# WHAT IS BEING ASKED:
Print all of the data below exactly as it appears, leaving out every image.
*** Opening of SUPPLIED INFORMATION ***
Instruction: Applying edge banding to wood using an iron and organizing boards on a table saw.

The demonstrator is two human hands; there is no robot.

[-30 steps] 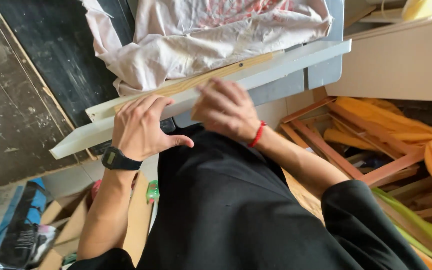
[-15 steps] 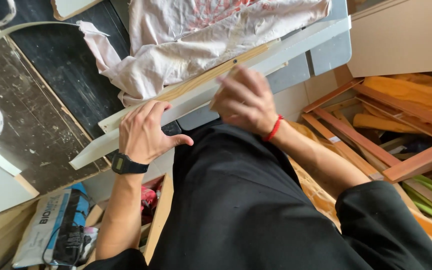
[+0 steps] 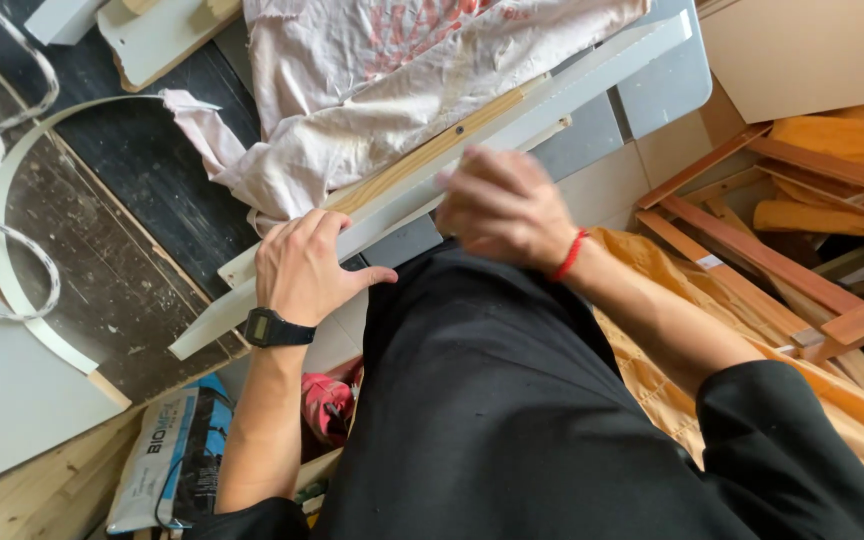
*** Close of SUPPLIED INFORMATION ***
# FINISHED EXERCISE:
Instruction: Applying edge banding to wood using an iron and organizing boards on a table saw.

The demonstrator is two human hands; there is no robot.

[-30 steps] 
[-15 steps] 
[+0 steps] 

No more output is required.